Motley Fool - Mon Jun 5, 5:27AM CDT

Did you know that Americans spent $4.3 trillion on healthcare in 2021?

Healthcare expenses in the U.S. are already too large to comprehend, and they're going to get a lot bigger. The national health expenditure is projected to rise by 5.1% annually through 2030.

Investor looking at stock charts.

Image source: Getty Images.

These two healthcare stocks soared last week, and ever-increasing spending in this sector of the economy gives them a good chance to continue their climb. That said, there are some things you should know before risking your own hard-earned money.

Veeva Systems

Veeva Systems(NYSE: VEEV) is a cloud-based software provider to pharmaceutical companies and other members of the highly regulated life-science industry. The stock jumped about 20% last week in response to a first-quarter report that was much better than expected.

Generally, biotechnology start-ups use Veeva Vault applications to keep track of data collected from laboratory research and clinical trials. Companies with approved drugs to sell tend to bundle Vault with Veeva's customer relationship management (CRM) products.

Veeva Systems began around 16 years ago with a flagship CRM service adapted from's platform, and it still pays for that access. Veeva's cost of subscription services, which includes fees to Salesforce, and Amazon Web Services, reached $258 million, or 12% of total revenue last year.

Late last year, Veeva announced it would migrate clients from Veeva CRM, which incurs fees from Salesforce to its new, wholly owned platform, Vault CRM. This could help the company's shrinking gross profit margin recover.

VEEV Gross Profit Margin (Quarterly) Chart

VEEV Gross Profit Margin (Quarterly) data by YCharts

In addition to a new CRM, Veeva is entering the lucrative space for biopharmaceutical sales data and analytics with Veeva Compass.

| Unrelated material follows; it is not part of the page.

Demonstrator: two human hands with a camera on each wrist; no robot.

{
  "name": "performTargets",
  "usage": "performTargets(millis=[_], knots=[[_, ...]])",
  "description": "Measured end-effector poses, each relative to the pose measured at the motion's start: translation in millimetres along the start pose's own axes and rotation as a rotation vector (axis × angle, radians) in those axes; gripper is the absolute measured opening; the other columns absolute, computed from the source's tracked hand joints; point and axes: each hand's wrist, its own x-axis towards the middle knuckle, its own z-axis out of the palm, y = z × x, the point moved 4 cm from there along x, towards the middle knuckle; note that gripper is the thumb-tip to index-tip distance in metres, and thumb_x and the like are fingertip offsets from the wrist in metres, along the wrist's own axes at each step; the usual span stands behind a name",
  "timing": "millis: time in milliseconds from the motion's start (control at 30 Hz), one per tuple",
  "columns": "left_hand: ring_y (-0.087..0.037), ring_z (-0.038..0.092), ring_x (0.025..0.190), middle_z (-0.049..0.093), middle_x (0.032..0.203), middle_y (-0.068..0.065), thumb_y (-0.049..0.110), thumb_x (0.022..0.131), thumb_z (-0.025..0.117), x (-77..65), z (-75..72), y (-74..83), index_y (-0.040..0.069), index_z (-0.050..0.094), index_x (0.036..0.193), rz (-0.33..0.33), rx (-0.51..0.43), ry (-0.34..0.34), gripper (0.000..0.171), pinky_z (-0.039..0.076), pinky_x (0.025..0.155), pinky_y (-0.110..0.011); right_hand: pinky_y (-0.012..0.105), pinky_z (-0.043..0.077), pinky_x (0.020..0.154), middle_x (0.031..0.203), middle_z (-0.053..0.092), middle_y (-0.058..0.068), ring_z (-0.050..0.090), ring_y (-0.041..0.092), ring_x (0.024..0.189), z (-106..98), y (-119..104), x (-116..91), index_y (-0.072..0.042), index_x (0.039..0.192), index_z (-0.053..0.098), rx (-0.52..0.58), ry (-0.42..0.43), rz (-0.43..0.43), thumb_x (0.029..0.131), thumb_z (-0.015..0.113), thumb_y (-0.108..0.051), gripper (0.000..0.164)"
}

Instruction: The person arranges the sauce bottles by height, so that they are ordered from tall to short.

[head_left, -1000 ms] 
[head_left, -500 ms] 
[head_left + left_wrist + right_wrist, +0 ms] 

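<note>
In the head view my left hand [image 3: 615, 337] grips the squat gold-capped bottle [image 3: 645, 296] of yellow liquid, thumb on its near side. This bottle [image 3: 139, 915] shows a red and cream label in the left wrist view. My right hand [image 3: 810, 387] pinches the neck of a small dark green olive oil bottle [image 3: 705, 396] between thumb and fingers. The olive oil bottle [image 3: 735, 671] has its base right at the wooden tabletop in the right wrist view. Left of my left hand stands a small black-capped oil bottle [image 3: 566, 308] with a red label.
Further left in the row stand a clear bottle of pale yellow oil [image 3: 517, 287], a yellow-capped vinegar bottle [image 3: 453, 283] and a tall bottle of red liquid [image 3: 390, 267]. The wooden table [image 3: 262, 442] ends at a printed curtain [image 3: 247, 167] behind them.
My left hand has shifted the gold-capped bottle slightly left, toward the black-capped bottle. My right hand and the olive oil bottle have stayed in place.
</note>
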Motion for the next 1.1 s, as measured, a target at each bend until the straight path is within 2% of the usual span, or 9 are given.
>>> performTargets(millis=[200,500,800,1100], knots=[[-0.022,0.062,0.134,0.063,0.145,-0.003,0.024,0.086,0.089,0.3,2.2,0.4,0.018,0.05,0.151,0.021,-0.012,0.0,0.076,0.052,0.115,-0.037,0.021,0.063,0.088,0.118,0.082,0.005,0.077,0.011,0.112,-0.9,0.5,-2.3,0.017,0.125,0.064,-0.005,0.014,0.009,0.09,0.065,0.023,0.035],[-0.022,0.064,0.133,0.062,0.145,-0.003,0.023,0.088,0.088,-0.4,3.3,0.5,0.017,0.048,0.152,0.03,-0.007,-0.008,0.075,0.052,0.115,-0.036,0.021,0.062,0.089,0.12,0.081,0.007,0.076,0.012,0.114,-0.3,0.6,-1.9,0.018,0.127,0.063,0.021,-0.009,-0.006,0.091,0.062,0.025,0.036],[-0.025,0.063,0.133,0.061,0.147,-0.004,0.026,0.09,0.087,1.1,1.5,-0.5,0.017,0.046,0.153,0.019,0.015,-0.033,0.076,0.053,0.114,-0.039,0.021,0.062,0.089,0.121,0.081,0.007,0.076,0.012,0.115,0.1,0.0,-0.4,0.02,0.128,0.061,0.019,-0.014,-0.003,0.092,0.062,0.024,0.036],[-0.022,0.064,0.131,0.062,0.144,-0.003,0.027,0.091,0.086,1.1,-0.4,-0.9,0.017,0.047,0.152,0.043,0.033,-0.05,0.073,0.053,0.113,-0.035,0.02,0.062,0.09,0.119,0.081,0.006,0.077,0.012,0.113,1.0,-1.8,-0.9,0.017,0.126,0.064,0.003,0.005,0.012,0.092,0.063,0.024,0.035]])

Early next year, Veeva will launch services that allow its customers to replace their subscriptions with today's top analytics provider, Iqvia.

Shares of Veeva are trading at around 43 times forward-looking earnings expectations, even though it reported adjusted operating income that fell 21% year over year during the fiscal first quarter that ended on April 30. Veeva stock could soar further if its bottom line starts moving in a positive direction again before the end of the year. This is a risk not every investor should be willing to take.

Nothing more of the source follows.